The episode ends with Batman and Leslie finally having their appointment, going to the spot where the Waynes were murdered. In O’Neill’s story, there’s an incredible moment when a thug pulls a gun out on Batman, and Batman goes ballistic as he remembers what a gun did in the same spot years ago. It’s unfortunate that there was no way to incorporate this into the episode (maybe the billboard scene?), as the violence is what makes Crime Alley so important to Batman. This doesn’t diminish the power of this last moment, though, as Batman leaves two roses on the ground and Leslie kneels down to hold him, just like she did all those years ago. “Good people still live in Crime Alley,” Batman says. They live because of him.

Grade: B

Stray Observations

  • Batman Beatdown: Batman throws Nitro into a truck full of explosives, slams the door shut and breaks off the handle. Boom!
  • The mayor takes the subway?
  • Fugate’s schedule: 3 p.m.: coffee break, 3:02 p.m.: brush teeth.
  • “Put that in a thermos, Miss Perkins.” Shock!
  • “The meals they serve at these fundraisers. Ghastly.” Awesome Alfred quotes this week.
  • “I’m sure Mayor Hill will put out a good spread. He knows that you don’t kick off a reelection campaign by poisoning his supporters.” Now we know why Bruce supports a jerk like Mayor Hill: the fund raiser food.
  • Mayor “Over The” Hill. Good one.
  • “I’m a civic-minded citizen with a lot of time on his hands.”
  • “This is one of the finest back alleys in all of Gotham.”
  • I don’t think I’ve commented on the streets being Batman creators. In these two episodes: Alex Toth, Bill Finger, Jerry Robinson, Jack Schiff, John Broome, Norm Breyfogle.
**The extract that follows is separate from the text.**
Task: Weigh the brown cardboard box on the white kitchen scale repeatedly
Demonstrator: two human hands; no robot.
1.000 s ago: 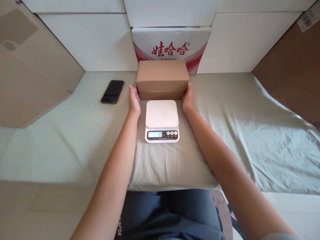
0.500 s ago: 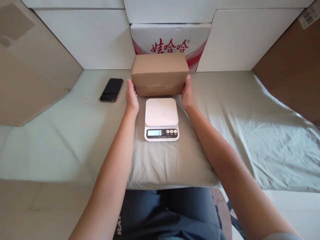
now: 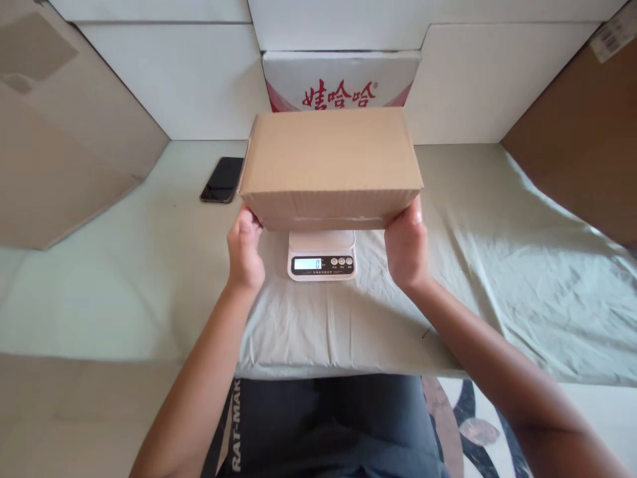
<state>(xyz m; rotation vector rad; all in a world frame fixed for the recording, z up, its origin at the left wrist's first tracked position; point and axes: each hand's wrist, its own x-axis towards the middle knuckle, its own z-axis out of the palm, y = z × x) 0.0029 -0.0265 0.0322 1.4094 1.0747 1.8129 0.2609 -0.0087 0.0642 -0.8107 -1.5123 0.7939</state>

Surprised Denny O’Neill and Dick Giordano don’t get name-checked in “Crime Alley,” considering the circumstances.
  • “Of course, if you want to get blown to bits, that’s fine with me.”
  • “Let the first train arrive!” Silence.
  • “I’m here to clean your clock, Fugate.”
  • So many exposed machine cogs in the clock tower. It’s like a Gotham warehouse developer’s wet dream.
  • “He did worse! He made me late!”
  • “You of all people should know there’s always a way out!”
  • Batman only appears during the day in “The Clock King.” First time ever!
  • While Bruce is working out, we learn his terrifying physical deformity: no nipples.
  • “Bad things happen to people in crime alley.” “I know.”
  • “Tell me if the rope’s too tight.”
  • “Who do you think you are? Oh.”
  • I’m not a car person, but I love the sound of the sound of the Batmobile’s engine. That’s the sound of power.
  • “Perfect! Just perfect!”
  • Always great when the eyes on Batman’s mask get super expressive.
  • Batman doesn’t do autograph’s when he’s on the clock.
  • “Nobody values human life like you do, Daggett.”